Naplouse (Cisjordanie),
envoyé spécial.
C’est un matin comme un autre à Naplouse,
la grande ville palestinienne du nord de la Cisjordanie.
Quatre heures à l’horloge de la place centrale ce jeudi, et
les véhicules militaires israéliens s’engouffrent dans les
ruelles de la cité, précédés par des chars. Une incursion
sporadique, comme pour montrer qui est le maître. Dans les
maisons la crainte le dispute à la colère. Qui peut ignorer
le bruit des chenilles sur l’asphalte, le son métallique
qui annonce destructions et meurtres ? Avant-hier, le prétexte
des escadrons de la mort israéliens était la capture d’un
militant d’une des branches armées proches du Fatah, les
brigades Al Aouda. Alors que le pâté de maisons est encerclé,
les jeeps patrouillent dans le centre-ville. Des toits, les
projectiles pleuvent : bidons, parpaings... tout y passe
pour exprimer le rejet de l’occupant. Des barricades de
fortune sont érigées, les pierres volent. Pendant plus de
douze heures, l’armée israélienne fait le siège d’une
maison, utilisant tous les moyens pour obtenir la reddition du
militant, jusqu’à forcer sa mère à parler dans un
haut-parleur pour lui demander de se rendre. La répression
n’a pas de morale. La maison est finalement détruite dans
une explosion qui ébranle Naplouse. Selon les Israéliens,
l’homme recherché a été enseveli sous les décombres. Les
Palestiniens affirment qu’il a pu s’enfuir.

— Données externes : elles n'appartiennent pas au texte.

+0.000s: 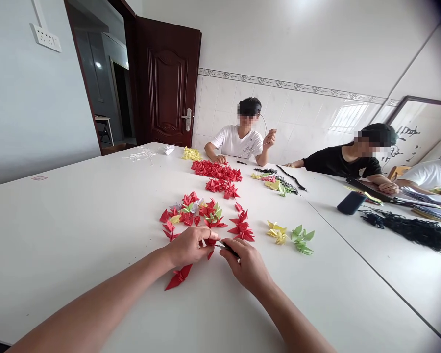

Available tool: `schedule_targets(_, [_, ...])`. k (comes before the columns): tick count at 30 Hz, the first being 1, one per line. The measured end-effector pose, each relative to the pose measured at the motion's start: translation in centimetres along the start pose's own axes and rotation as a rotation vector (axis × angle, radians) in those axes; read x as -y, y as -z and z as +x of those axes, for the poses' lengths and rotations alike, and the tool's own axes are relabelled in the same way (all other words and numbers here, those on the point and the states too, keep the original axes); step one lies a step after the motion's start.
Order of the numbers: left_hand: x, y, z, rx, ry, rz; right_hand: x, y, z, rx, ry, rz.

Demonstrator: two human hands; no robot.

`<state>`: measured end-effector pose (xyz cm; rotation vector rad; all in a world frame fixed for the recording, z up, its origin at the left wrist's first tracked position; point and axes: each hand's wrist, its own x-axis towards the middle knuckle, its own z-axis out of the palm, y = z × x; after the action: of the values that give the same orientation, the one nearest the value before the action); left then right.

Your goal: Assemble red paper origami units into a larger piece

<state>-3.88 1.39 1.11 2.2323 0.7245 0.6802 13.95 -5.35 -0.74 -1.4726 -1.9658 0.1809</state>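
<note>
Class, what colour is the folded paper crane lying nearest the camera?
Red; that folded paper crane shows best in the head view.

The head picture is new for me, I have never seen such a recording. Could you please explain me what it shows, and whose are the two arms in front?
There is no robot here. The camera is worn on a person's head and looks forward and down, so the two bare arms in front are the wearer's own. This is the only view.

The left hand holds a red folded paper. The right hand holds a small dark tool, whose tip meets the paper; its exact kind is unclear.

On the white table lie many red paper figures, with yellow figures and green figures to the right. Farther right are black strings. Other people sit across the table.
</note>
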Motion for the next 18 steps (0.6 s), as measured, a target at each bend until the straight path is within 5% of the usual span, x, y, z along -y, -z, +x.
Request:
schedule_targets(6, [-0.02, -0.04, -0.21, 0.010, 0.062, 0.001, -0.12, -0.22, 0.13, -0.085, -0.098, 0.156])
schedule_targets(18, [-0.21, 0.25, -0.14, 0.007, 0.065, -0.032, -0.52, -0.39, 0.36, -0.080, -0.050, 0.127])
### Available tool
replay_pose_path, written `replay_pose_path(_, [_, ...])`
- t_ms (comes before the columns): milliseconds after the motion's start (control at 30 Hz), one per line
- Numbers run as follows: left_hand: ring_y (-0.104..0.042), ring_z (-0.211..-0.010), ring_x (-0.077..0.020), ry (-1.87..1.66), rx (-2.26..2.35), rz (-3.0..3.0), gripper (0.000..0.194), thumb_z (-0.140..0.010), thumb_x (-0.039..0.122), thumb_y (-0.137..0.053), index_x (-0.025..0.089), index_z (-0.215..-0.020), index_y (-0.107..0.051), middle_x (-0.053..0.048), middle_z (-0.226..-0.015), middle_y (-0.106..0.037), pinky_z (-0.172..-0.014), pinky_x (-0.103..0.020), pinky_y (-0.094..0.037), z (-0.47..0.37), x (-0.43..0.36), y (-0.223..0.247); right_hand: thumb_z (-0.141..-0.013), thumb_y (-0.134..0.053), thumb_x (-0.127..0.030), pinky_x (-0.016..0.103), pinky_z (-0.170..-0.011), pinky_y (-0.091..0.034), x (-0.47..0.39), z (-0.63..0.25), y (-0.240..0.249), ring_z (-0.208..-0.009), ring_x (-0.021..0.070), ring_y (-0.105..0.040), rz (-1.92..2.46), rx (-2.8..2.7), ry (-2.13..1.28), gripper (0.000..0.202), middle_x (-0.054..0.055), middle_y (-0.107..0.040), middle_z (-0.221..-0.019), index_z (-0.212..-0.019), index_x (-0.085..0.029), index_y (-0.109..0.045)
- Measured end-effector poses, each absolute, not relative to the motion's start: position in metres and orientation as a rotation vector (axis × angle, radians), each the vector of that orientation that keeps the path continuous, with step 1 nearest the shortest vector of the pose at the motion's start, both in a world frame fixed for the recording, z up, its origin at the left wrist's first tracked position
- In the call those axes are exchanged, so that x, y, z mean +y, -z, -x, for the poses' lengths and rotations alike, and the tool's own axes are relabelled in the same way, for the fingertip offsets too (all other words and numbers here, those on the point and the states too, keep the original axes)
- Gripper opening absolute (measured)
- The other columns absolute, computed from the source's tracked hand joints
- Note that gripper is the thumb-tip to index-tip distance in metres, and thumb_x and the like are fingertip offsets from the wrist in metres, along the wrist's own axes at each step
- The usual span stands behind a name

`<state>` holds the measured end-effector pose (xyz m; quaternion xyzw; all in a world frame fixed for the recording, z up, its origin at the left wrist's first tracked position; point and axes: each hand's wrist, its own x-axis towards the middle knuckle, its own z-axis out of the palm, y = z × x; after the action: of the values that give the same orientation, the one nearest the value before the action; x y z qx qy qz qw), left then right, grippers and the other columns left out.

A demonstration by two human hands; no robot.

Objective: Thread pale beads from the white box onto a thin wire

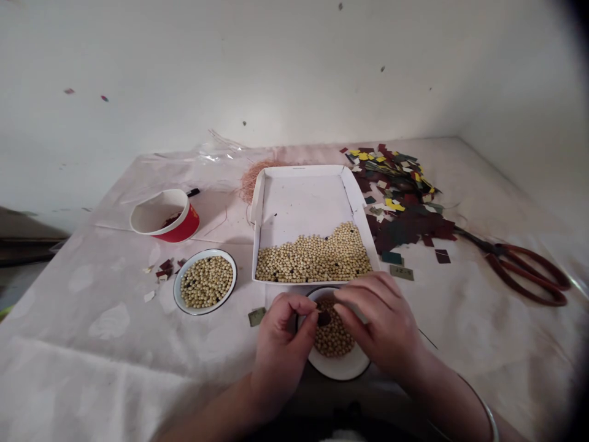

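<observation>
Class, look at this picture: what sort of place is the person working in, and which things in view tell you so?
Probably a home table used for hand-sorting and craft work. A white cardboard tray and two bowls hold soybeans, a heap of cut coloured paper scraps lies beside red-handled scissors, and a cloth covers the table.

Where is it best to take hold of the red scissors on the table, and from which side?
Probably at the red handle loops, coming from the right and above. The scissors lie flat with the loops toward the right edge of the table, while the blades point left under the pile of paper scraps.
</observation>
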<state>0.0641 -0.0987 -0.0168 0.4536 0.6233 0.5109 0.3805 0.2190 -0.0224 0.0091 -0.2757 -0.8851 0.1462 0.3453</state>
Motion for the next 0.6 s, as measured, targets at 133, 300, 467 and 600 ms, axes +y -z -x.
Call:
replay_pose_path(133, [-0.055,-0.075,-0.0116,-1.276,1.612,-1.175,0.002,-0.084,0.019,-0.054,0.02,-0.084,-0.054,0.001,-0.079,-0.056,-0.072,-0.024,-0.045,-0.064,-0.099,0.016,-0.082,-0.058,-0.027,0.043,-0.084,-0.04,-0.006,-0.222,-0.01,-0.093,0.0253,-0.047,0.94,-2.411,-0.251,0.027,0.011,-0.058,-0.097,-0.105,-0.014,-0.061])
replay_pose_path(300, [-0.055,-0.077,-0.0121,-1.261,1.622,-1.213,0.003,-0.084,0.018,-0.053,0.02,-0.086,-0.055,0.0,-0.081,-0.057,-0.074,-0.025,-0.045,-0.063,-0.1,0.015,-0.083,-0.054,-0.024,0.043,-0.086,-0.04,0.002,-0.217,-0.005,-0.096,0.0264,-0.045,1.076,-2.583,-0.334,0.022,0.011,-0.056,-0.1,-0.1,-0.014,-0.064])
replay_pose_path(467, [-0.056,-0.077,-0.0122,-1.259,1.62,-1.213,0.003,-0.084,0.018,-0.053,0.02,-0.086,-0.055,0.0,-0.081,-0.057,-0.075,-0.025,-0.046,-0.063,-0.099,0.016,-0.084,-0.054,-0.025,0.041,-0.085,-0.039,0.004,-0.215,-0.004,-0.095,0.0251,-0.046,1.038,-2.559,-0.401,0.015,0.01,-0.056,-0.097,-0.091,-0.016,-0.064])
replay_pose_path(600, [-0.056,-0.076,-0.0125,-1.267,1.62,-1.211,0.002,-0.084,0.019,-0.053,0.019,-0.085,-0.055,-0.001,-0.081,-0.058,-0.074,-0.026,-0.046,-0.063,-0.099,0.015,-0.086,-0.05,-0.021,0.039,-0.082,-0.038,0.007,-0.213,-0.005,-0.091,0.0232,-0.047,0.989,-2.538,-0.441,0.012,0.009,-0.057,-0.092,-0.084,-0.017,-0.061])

Une description sommaire d’une journée, scène
de la vie quotidienne à Naplouse qui ne connaît pratiquement
aucun répit depuis le début de l’Intifada, à la fin du
mois de septembre 2000. Le 26 décembre, l’armée israélienne
y est entrée en force et a installé son campement jusqu’au
5 janvier, s’est retirée, avant de revenir deux jours plus
tard. Des journées terribles. Terribles comme jamais, au dire
de tous, malgré le souvenir du couvre-feu imposé en juin
2003 pendant près de cent quarante jours ! " 19
personnes ont été tuées et 270 blessées, révèle le
gouverneur de Naplouse, Mahmoud Al-Alloul. C’est
l’incursion la plus dure que nous ayons connue. Les soldats
avaient des instructions spécifiques pour tuer. Des familles
entières ont été confinées dans des salles et utilisées
comme otages. " Pour le gouverneur, le silence de la
communauté internationale est difficilement compréhensible
et n’a fait qu’encourager l’armée d’occupation.

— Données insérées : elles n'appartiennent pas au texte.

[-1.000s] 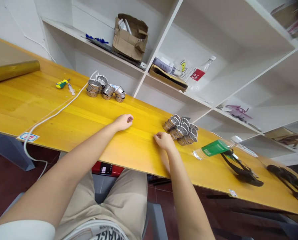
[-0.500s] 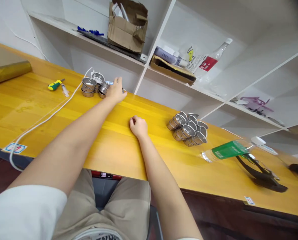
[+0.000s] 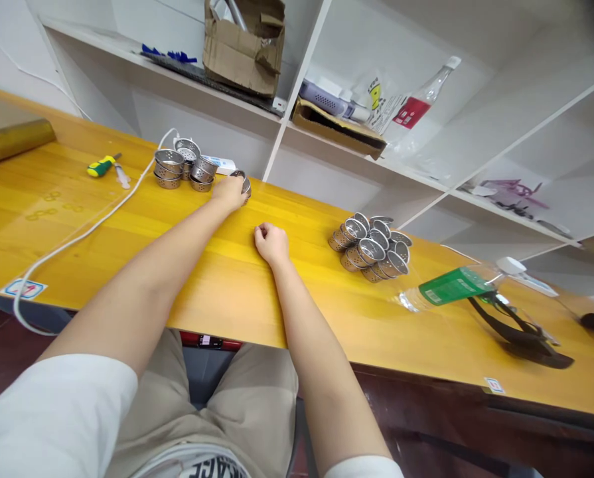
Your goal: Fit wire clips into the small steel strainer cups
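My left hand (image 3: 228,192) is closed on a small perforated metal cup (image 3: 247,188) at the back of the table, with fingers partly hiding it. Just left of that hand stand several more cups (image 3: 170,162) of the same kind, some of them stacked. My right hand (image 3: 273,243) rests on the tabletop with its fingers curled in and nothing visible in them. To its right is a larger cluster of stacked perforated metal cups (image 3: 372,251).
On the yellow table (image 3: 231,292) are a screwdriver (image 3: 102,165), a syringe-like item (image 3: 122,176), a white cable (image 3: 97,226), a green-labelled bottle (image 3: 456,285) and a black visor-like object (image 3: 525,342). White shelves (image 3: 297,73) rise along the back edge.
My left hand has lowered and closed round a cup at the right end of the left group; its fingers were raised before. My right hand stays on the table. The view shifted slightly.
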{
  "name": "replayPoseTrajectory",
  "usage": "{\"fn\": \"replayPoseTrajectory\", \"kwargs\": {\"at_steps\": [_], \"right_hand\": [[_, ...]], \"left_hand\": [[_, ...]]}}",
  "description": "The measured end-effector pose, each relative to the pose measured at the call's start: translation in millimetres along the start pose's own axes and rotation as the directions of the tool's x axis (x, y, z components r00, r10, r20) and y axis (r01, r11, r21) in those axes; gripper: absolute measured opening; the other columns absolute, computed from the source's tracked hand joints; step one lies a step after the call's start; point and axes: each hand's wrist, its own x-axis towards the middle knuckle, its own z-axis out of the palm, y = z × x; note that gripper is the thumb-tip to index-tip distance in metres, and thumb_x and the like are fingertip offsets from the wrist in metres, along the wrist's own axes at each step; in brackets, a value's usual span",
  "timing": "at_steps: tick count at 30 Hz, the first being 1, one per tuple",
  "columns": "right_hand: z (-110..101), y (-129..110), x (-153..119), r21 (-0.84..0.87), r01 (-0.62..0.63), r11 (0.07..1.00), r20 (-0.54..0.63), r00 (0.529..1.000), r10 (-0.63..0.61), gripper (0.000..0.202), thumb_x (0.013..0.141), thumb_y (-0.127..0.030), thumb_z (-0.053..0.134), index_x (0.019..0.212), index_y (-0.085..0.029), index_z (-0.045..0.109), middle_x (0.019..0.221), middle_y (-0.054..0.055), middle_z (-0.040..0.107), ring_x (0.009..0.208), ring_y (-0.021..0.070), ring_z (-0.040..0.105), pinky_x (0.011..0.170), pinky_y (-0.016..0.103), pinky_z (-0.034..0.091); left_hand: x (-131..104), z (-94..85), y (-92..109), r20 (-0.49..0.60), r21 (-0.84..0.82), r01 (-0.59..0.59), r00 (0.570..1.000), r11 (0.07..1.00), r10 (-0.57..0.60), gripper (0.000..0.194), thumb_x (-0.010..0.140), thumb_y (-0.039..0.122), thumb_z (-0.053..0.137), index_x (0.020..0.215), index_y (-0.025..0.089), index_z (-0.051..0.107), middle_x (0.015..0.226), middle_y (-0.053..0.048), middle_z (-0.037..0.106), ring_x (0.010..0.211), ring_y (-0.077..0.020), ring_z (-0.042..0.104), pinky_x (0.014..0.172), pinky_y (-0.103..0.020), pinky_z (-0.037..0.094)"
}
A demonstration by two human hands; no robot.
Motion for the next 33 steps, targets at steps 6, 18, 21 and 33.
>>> {"fn": "replayPoseTrajectory", "kwargs": {"at_steps": [6,18,21,33], "right_hand": [[1.0,2.0,-2.1,0.205,-0.012,0.979,-0.122,0.992,0.038,0.036,0.096,-0.042,0.054,0.122,-0.018,0.062,0.107,0.009,0.073,0.094,0.0219,0.066,0.094,0.035,0.049],[4.4,-5.6,-8.6,0.346,0.231,0.909,-0.234,0.960,-0.154,0.077,0.080,-0.038,0.074,0.146,-0.018,0.041,0.150,0.017,0.052,0.136,0.0281,0.051,0.116,0.043,0.040],[10.5,-6.4,-5.3,0.343,0.279,0.897,-0.281,0.942,-0.185,0.077,0.077,-0.039,0.079,0.142,-0.017,0.045,0.145,0.017,0.056,0.136,0.0298,0.052,0.118,0.045,0.040],[2.9,-11.3,-11.5,0.470,0.208,0.858,-0.301,0.951,-0.066,0.063,0.070,-0.044,0.085,0.124,-0.024,0.059,0.121,0.009,0.072,0.109,0.0270,0.069,0.100,0.045,0.054]], "left_hand": [[-63.6,-20.7,26.3,0.082,-0.033,-0.108,0.991,0.994,0.110,0.035,0.070,0.031,0.086,0.098,0.021,0.068,0.095,-0.010,0.070,0.105,-0.0345,0.067,0.098,-0.042,0.050],[-93.4,-7.0,-2.5,0.005,-0.530,0.043,0.999,0.847,-0.047,0.040,0.101,0.040,0.047,0.132,0.019,0.061,0.136,-0.010,0.067,0.121,-0.0229,0.063,0.109,-0.035,0.048],[-99.8,6.6,-6.0,0.009,-0.548,-0.003,1.000,0.837,0.009,0.045,0.101,0.043,0.045,0.135,0.018,0.060,0.131,-0.010,0.070,0.119,-0.0245,0.065,0.109,-0.039,0.048],[-118.1,-0.1,-10.5,-0.017,-0.479,-0.230,0.967,0.847,0.253,0.047,0.098,0.044,0.045,0.131,0.017,0.063,0.130,-0.011,0.070,0.122,-0.0280,0.065,0.112,-0.045,0.047]]}}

" Dès le premier jour nous avons essayé d’alerter les
diplomates et les médias mais personne n’est vraiment
intervenu ", dit-il.
Aux quatre coins de la ville, les témoignages
sont édifiants. Sur le fronton de sa maison, Mustafa a
accroché le portrait de son frère Aboud, vingt-six ans, tué
le 7 janvier, vers deux heures du matin. Cette nuit-là, le
quartier est, une fois de plus, encerclé. La population se
terre sans vraiment comprendre les ordres aboyés selon
lesquels il faut sortir des habitations. Une rafle, en quelque
sorte. La famille de Mustafa se décide à ouvrir la porte
alors qu’Aboud n’est pas encore habillé. Outre la troupe,
des snipers sont en position sur les toits alentour. Les
soldats pénètrent, manu militari, dans les pièces et
s’emparent du jeune homme qui n’a jamais fait partie
d’aucun groupe politique et encore moins armé. Ils l’emmènent
derrière le bâtiment où un autre homme, membre des brigades
Al Aouda, est déjà menotté. Aboud affirme ne pas le connaître :
il est d’abord battu. Nouvel interrogatoire et même réponse :
un soldat lui tire une balle dans la jambe. Le scénario se répète :
une balle dans le flanc. La troisième, tirée en pleine face,
mettra fin à la question. Aboud est mort, quasiment en même
temps que l’autre prisonnier. Des exécutions sommaires,
visualisé par un voisin qui, aujourd’hui, se tait par peur
des représailles israéliennes. Mustafa n’entend pas en
rester là et tente de saisir la Haute Cour de justice d’Israël,
aidé par l’association israélienne Betselem, connue pour
avoir dénoncé l’utilisation de la torture par l’armée.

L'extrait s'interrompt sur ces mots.